|xkcd cartoon: "Far Away"|
We're getting to the time of the academic year where collaboration - and asking questions - is getting to be more and more relevant. So today's Thing is about collaborating online (and also some times when it might not be the greatest solution)
ApproachesThere's a couple of different things going on here. One is that sometimes we want to be able to access a document from multiple places easily. (Google Drive, which will be the focus of an upcoming Thing, is a great tool here). Sometimes we want to be able to write a document but share it easily with other people - for example a handout or presentation notes. And sometimes we want to work with other people on something, whether that's a paper, a presentation, or a project.

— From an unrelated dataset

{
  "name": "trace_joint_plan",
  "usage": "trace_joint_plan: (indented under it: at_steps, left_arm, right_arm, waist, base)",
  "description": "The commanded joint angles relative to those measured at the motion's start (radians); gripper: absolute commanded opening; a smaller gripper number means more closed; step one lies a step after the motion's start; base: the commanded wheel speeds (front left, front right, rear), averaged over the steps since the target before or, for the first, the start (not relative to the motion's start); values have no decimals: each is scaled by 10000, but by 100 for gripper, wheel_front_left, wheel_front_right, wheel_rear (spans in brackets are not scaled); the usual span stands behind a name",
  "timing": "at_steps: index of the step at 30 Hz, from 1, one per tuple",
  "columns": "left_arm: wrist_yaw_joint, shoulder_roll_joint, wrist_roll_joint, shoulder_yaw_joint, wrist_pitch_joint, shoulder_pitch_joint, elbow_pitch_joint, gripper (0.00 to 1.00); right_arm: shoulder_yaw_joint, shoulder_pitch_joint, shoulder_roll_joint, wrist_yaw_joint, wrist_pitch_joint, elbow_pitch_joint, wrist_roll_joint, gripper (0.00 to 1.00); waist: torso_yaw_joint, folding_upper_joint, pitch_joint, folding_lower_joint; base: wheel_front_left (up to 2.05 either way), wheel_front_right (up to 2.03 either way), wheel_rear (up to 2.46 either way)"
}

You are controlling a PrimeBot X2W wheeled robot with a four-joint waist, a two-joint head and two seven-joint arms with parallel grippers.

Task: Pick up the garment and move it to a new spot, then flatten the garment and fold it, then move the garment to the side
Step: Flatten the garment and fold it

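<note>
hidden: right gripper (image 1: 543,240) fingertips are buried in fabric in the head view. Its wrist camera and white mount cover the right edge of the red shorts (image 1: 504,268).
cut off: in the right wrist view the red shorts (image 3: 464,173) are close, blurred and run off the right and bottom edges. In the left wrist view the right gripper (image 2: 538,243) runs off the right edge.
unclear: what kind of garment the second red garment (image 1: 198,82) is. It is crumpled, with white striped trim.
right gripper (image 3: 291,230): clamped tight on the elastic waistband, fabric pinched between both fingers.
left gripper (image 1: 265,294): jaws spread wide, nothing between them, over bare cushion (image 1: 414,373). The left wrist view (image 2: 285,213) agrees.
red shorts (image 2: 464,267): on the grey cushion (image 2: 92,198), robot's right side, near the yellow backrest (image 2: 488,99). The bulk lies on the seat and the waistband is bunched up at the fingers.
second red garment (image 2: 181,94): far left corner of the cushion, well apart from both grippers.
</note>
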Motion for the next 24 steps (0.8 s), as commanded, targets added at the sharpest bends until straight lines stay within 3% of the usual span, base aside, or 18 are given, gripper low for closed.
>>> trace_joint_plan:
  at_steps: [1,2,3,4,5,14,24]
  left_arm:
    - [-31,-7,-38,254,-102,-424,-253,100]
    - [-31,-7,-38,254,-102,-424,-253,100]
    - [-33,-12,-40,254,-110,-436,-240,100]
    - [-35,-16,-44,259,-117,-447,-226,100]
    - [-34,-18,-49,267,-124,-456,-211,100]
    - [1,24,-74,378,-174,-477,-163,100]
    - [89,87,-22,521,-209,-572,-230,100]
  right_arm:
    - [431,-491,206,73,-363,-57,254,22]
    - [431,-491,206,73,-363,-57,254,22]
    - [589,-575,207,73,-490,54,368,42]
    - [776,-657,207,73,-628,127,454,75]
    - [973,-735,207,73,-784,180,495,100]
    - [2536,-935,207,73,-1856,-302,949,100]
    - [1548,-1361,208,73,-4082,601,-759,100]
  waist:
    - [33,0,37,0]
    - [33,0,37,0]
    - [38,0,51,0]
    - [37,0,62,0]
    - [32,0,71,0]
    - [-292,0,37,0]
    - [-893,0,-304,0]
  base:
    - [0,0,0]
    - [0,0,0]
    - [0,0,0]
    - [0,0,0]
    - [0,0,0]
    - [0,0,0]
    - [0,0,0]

And at other times, we may just have a quick question for someone (a professor, someone else in our class, a librarian, a friend.)
Fortunately, the Internet can help!
ToolsIf you use UMF's email (or Gmail on your own), you've got a way to collaborate built in. Several of them, in fact. The most basic is Instant Messaging, where you can have a text conversation with one or more people, and sort things out. You can also share documents through Google Drive (and you can have a chat on the document's page with other collaborators.)
I use IM all the time at home to collaborate on a project that involves a dozen people across four time zones - we use both IM and email for quick questions and also for more social conversations.
If you're not familiar with instant messaging, here's a few tips:
- Set yourself to "Available" and then find the person you'd like to chat to - some help from Google can get you started. You can also get help on group chats.
- People can set their own availability (or status notes).
- If you're focused on a particular conversation (like working on a specific assignment), it's polite to let people know if you need to step away for a minute or two.
- If it's a casual conversation with friends, things are usually less formal (people may drift away, wander to the kitchen to make dinner, whatever.)
- There are chat apps for smart phones, and many people use shorthand or brief responses, but you don't need to. Like conversations, chats will find their own flow.
- You'll sometimes see people indicating emotions with emoticons, emoji, or by indicating an action like *hug* or :hug:
- You can also format text - if you put *asterisks* around something Google Chat, it will make that word or words bold. If you do _this_, it'll put it in italics, and if you do -this- it'll
strike it through.
During a number of hours each day, you can reach one of the librarians on duty through the chat widget on our homepage. When the little yellow light bulb is lit, there's someone on the other end ready to help you with your library questions.
Google Drive also gives you access to shared documents. We'll come back to other features of Google Drive in the near future, but you can create a document, share it with other people, and all make changes at once. (Each person will have a different color icon.) You can see exactly what people changed.
Google has more help on collaborating on documents, of course. Besides editing, you can leave comments, or you can share a document without giving people editing permission. It is an incredible tool for working with other people.
If you like actually seeing who you're talking to (and have access to a computer with a webcam, microphone, enough network speed, and enough quiet) you can also do video chats. Google Hangouts are one option, but so are tools like Skype. Video chats are just what they sound like: a chance to see and hear the person (or people) you're talking to.
Which is best?Honestly, there isn't one best. It can be very hard to get tone of voice by chat or email (jokes and especially sarcasm or irony can come across very oddly). On the other hand, a chat or email chain gives you a written reminder of what was said, which can be very useful in some projects.
Some people also have different preferences: I do a lot of my conversations in email, some in IM, and very very few by video or phone for personal projects (because I'm often watching something on Netflix, knitting, cooking, or otherwise multitasking, and they don't mix as well with video/phone.) I know people who are the total opposite, though - they have video chat on all the time.
Of course, there are also some times when face to face works best. The usual advice is to have face to face conversations for things where there's a lot of emotion involved (if you're upset about something, or frustrated, or need to figure out a better way to work, that's a good time.) And like the comic says above, sometimes *hug* just isn't enough.
Things to try:
- Try a method of communication you haven't tried before - or haven't used recently. You don't need to use it for a big project, you can check in with a friend.
- Try creating a document and sharing it with someone else (give them editing rights.) Maybe swap interesting recipes for the holidays.
- Talk to the people you collaborate or work with regularly to find out their preferred communication method. (If you have an online contact book, you can use the notes field to remind you.)